→ TASK
Wherever the word "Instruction" appears in a line of the data, that line should be copied.
┌──
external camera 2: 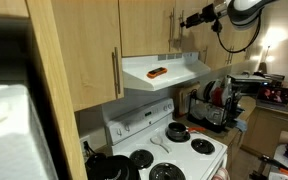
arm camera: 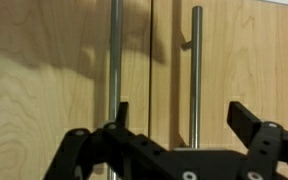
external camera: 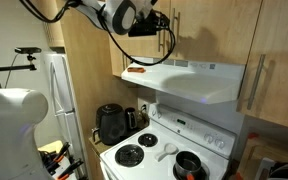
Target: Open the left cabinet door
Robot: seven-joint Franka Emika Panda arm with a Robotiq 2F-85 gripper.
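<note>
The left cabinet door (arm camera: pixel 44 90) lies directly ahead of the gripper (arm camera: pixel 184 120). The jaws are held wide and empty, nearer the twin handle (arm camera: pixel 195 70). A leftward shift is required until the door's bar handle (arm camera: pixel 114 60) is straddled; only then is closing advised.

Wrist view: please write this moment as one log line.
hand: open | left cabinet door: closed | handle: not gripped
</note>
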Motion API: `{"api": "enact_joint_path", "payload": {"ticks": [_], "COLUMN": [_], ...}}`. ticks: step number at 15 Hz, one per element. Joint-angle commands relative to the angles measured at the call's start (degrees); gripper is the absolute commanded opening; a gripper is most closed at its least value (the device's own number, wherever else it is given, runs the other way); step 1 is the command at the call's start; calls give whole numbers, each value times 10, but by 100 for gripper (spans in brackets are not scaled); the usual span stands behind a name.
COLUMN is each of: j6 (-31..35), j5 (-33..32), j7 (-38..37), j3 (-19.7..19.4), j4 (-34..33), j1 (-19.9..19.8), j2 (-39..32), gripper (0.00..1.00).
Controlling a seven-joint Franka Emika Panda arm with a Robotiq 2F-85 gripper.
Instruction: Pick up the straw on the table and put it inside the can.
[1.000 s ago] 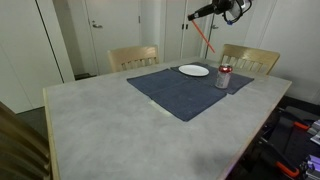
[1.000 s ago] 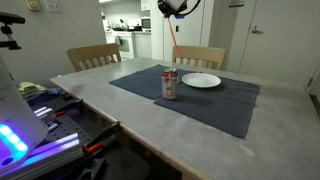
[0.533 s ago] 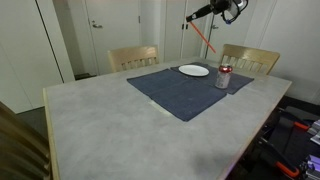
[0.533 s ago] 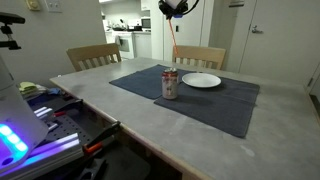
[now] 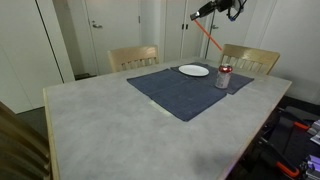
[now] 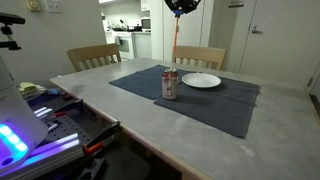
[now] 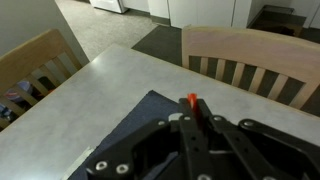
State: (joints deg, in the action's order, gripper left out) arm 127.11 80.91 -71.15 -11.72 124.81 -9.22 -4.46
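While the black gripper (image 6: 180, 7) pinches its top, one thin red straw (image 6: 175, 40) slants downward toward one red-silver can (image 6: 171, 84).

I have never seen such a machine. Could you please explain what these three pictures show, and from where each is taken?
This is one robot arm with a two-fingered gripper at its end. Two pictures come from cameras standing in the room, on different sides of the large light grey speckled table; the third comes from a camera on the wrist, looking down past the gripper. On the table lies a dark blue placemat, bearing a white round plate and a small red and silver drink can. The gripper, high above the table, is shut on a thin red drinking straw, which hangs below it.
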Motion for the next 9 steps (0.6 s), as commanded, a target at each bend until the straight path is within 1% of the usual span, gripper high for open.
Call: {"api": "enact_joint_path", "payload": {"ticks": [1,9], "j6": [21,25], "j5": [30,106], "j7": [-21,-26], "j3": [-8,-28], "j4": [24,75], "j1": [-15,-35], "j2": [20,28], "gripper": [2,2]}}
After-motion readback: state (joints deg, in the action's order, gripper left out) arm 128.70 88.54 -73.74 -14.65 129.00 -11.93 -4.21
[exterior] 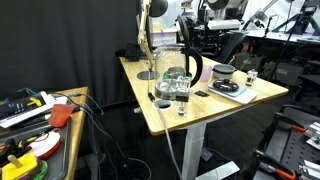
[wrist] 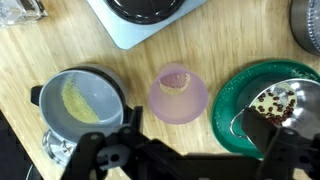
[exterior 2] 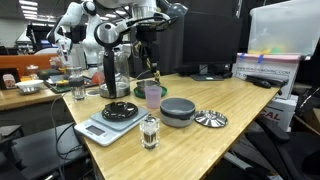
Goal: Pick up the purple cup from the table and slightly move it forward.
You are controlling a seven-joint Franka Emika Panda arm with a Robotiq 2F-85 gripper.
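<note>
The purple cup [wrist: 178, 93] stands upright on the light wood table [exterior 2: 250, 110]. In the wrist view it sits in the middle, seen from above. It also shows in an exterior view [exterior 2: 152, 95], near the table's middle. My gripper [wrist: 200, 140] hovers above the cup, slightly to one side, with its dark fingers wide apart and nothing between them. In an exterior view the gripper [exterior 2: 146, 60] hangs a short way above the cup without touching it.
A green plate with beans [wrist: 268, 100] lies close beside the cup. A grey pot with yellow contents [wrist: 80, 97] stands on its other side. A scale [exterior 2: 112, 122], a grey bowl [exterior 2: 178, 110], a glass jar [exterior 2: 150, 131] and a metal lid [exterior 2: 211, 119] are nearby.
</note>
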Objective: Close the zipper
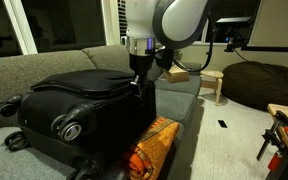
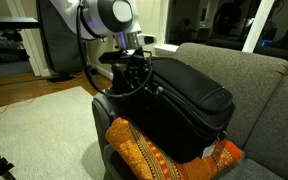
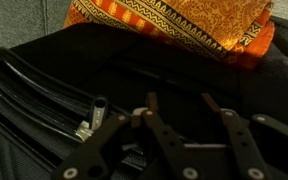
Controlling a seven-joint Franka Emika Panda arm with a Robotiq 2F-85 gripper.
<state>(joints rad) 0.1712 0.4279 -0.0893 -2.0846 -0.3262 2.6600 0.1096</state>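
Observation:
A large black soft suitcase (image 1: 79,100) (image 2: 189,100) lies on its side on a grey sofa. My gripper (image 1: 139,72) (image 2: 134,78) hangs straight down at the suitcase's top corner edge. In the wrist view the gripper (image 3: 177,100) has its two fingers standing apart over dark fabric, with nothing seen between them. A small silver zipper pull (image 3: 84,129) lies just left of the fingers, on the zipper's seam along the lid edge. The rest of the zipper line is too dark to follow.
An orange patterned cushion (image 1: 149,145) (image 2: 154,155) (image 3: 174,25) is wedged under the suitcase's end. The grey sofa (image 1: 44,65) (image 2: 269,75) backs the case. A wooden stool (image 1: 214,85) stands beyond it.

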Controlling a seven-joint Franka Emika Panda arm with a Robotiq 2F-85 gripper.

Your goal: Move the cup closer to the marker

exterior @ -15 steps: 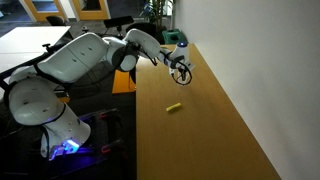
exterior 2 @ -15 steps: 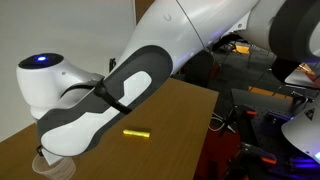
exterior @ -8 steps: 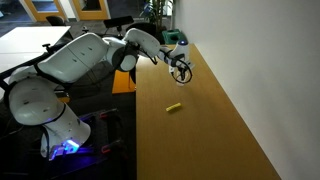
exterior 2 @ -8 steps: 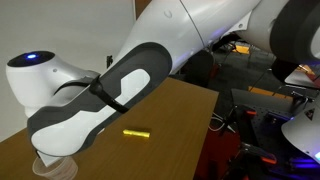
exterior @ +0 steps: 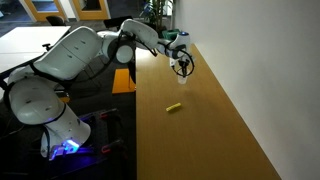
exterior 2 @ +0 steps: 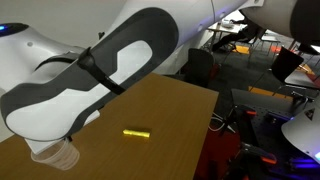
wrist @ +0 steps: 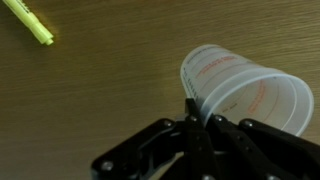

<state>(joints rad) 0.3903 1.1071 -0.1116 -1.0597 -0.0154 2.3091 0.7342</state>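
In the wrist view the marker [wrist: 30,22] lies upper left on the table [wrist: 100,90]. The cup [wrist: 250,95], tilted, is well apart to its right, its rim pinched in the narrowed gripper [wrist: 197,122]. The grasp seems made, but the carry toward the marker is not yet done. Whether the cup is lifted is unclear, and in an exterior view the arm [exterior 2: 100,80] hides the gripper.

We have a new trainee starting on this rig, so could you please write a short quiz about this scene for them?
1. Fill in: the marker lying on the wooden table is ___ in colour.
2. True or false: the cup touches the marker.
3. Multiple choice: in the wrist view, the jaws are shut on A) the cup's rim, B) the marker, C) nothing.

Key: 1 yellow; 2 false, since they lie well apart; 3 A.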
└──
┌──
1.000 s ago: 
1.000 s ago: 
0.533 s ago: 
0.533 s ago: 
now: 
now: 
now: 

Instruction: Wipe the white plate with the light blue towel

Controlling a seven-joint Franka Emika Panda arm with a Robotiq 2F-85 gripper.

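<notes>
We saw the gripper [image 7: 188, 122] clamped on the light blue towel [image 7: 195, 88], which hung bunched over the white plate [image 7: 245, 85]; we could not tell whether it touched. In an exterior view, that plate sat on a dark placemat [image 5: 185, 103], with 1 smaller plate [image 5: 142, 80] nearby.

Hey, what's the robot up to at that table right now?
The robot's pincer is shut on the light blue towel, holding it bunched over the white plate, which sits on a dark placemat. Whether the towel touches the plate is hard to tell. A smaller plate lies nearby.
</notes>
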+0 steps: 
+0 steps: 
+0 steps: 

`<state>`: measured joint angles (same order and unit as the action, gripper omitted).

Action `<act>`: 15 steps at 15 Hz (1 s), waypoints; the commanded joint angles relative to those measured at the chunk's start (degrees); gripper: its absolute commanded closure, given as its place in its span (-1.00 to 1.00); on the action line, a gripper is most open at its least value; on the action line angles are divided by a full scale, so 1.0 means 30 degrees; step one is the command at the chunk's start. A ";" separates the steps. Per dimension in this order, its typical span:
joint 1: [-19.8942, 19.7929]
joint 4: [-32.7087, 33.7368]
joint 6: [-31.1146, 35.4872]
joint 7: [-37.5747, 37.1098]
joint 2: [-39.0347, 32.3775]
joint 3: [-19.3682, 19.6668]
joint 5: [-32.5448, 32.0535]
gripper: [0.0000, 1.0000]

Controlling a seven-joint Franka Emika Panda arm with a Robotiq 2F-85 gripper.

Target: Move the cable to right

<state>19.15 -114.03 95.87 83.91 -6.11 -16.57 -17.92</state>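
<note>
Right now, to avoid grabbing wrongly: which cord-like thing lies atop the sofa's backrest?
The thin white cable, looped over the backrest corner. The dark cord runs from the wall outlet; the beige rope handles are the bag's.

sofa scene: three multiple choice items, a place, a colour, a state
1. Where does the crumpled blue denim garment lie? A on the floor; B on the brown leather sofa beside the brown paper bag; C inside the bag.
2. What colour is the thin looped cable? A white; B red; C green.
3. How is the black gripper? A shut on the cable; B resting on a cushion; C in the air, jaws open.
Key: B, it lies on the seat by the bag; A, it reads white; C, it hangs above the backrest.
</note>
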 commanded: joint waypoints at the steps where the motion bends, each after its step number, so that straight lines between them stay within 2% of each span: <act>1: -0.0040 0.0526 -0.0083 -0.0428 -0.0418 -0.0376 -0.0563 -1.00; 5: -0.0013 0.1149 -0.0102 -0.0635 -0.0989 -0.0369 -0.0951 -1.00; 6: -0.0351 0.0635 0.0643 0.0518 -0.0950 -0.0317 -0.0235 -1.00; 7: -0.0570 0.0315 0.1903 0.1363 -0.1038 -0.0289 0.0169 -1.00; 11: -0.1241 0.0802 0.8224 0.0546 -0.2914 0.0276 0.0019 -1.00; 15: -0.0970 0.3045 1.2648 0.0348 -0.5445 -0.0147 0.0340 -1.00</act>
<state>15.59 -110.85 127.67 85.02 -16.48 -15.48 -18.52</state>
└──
→ RESPONSE AREA
Instruction: Pick up the straw on the table and put it inside the can.
Instruction: Wipe the white plate with the light blue towel

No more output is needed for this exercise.